--- Exercise requirements ---
The answer is every line in the data below that contains the word "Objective".

--- Data for processing ---
________________________
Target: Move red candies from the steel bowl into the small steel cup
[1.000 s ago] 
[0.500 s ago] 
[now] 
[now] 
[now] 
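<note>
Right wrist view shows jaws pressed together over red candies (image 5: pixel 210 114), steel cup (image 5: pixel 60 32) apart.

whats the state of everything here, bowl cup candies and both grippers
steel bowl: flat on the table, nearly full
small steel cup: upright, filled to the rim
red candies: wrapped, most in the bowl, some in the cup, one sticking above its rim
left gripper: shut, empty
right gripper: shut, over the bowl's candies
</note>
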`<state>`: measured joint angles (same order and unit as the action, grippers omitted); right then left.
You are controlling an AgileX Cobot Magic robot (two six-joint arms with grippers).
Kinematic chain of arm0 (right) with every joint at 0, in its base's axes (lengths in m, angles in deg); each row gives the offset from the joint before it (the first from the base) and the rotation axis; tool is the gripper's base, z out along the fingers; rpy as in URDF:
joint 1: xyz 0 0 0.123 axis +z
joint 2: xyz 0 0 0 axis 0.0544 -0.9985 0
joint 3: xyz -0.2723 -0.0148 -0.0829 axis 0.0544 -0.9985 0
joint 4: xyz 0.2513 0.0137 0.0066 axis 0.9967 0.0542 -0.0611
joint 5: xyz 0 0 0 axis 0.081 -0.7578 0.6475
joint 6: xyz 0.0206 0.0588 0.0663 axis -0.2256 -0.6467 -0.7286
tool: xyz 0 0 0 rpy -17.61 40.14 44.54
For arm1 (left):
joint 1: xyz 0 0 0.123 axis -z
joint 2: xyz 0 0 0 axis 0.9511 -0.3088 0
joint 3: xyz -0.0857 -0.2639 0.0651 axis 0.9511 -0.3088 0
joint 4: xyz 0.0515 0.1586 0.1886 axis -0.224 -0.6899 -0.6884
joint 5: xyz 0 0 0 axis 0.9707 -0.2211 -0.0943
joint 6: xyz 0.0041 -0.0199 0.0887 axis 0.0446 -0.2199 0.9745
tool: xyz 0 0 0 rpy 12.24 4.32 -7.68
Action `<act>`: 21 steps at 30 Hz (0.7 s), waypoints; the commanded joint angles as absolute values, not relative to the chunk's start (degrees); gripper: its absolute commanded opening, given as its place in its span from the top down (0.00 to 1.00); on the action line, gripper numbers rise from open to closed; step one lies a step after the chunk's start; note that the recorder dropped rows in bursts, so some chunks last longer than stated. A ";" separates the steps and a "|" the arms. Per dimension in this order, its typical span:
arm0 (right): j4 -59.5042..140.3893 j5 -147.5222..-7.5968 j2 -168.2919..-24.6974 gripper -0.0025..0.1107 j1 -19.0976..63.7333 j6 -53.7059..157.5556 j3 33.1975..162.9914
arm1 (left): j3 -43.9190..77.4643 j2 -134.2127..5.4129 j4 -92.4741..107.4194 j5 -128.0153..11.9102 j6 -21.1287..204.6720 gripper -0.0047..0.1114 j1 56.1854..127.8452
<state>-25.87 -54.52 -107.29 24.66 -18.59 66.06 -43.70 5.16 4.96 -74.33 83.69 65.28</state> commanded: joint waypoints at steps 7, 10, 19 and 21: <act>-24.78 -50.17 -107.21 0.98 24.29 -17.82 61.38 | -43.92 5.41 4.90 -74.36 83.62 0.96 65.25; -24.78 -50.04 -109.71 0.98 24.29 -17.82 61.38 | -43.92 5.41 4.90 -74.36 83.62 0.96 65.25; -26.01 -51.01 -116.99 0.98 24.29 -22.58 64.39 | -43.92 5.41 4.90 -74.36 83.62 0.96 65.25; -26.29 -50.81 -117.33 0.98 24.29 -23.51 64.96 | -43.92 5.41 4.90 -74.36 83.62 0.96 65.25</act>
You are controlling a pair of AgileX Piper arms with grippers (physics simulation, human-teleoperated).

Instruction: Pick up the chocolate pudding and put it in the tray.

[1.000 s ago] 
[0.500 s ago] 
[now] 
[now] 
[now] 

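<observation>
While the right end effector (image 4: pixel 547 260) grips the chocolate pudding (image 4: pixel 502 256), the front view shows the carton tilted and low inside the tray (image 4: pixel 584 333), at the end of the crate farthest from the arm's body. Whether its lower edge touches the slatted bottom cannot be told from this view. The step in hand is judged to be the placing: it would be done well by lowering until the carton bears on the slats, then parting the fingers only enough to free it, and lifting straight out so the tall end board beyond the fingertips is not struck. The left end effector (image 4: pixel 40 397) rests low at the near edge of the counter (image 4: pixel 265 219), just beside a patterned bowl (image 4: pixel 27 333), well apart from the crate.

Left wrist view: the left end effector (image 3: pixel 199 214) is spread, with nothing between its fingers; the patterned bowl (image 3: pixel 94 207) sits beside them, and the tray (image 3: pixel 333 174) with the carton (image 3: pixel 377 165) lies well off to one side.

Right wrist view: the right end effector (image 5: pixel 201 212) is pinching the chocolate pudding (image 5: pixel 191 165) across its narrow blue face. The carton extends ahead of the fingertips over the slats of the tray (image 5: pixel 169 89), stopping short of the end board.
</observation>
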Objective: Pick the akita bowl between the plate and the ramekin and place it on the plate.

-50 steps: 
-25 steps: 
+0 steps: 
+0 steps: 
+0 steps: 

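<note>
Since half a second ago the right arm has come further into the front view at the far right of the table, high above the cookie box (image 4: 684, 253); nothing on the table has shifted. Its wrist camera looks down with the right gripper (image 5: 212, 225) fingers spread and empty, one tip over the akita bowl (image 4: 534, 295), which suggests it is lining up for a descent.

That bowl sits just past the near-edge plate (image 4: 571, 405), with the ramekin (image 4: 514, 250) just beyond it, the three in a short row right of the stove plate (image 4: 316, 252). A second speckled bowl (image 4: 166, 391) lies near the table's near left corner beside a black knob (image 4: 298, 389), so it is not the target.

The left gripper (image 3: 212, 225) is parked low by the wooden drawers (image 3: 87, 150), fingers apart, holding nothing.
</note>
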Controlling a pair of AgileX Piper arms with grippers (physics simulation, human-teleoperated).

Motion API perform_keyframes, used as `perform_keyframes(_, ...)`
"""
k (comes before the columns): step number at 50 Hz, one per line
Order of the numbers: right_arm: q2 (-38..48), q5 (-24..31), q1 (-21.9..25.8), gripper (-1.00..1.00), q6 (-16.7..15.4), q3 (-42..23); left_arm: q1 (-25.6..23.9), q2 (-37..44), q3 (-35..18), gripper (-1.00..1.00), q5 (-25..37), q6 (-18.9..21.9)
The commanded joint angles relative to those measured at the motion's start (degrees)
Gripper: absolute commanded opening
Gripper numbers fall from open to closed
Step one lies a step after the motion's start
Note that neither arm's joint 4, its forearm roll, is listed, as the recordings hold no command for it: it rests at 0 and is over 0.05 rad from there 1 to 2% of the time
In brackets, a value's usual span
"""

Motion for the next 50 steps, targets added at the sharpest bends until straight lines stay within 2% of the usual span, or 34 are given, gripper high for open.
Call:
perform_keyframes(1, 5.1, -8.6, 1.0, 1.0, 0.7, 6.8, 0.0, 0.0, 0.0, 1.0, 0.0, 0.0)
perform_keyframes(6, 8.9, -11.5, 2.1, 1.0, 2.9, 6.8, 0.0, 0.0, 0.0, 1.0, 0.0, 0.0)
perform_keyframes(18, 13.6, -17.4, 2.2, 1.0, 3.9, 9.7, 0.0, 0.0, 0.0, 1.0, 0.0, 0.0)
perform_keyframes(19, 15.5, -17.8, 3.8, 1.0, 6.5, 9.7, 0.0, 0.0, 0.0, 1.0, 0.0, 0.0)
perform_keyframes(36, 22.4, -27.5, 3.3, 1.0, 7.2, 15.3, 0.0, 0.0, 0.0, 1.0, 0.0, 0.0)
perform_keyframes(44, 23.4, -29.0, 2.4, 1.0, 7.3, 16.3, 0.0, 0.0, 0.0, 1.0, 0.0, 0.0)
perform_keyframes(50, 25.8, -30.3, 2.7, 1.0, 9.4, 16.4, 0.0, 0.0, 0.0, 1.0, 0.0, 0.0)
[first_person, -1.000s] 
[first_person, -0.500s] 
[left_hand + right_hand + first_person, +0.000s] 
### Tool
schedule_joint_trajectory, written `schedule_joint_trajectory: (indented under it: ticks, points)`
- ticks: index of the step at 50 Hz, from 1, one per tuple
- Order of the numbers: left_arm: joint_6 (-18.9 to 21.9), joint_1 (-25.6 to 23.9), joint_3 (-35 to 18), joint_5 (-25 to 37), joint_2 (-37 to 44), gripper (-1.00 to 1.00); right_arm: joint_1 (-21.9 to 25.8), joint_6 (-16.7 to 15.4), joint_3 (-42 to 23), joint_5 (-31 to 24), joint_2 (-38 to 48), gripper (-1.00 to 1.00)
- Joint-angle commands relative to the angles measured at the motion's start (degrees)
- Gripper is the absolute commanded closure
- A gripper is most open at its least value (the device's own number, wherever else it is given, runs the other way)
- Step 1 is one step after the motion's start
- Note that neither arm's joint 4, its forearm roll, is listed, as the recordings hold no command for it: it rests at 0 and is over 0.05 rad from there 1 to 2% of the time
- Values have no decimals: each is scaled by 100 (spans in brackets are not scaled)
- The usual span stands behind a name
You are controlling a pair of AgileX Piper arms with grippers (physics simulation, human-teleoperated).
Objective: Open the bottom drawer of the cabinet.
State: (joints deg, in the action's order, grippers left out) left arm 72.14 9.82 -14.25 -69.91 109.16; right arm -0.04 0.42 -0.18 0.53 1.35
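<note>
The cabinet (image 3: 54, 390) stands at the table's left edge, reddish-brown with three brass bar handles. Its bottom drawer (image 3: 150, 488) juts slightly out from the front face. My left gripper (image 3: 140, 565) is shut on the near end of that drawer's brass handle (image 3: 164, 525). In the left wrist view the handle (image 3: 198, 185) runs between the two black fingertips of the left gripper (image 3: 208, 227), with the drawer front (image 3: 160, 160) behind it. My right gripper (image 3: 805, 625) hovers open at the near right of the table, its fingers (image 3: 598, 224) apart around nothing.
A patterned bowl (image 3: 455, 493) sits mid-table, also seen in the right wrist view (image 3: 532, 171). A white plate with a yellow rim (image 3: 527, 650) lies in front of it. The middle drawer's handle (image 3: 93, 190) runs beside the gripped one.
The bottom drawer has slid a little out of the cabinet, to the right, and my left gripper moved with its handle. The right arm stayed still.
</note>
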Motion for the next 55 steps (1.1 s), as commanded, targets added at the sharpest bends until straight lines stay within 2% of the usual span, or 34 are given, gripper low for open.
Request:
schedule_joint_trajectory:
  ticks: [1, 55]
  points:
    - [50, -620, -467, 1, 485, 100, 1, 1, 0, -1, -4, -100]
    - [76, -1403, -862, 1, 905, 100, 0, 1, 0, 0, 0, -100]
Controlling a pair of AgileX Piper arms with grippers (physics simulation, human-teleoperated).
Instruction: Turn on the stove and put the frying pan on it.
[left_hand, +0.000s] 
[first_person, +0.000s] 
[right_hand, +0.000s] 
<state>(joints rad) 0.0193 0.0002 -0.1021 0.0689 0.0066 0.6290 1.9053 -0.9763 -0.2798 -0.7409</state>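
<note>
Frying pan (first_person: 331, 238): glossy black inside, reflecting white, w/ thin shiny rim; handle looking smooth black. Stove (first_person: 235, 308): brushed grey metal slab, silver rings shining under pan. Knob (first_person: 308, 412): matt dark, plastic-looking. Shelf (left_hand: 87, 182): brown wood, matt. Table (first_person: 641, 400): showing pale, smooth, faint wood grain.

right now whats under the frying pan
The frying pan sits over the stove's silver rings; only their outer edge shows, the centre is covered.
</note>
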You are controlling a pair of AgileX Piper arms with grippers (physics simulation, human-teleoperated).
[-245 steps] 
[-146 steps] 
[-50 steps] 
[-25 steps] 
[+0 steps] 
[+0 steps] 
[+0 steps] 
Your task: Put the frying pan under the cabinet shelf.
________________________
--- Expected answer ---
Objective: Pick the akita bowl between the plate and the ramekin and place it on the plate.
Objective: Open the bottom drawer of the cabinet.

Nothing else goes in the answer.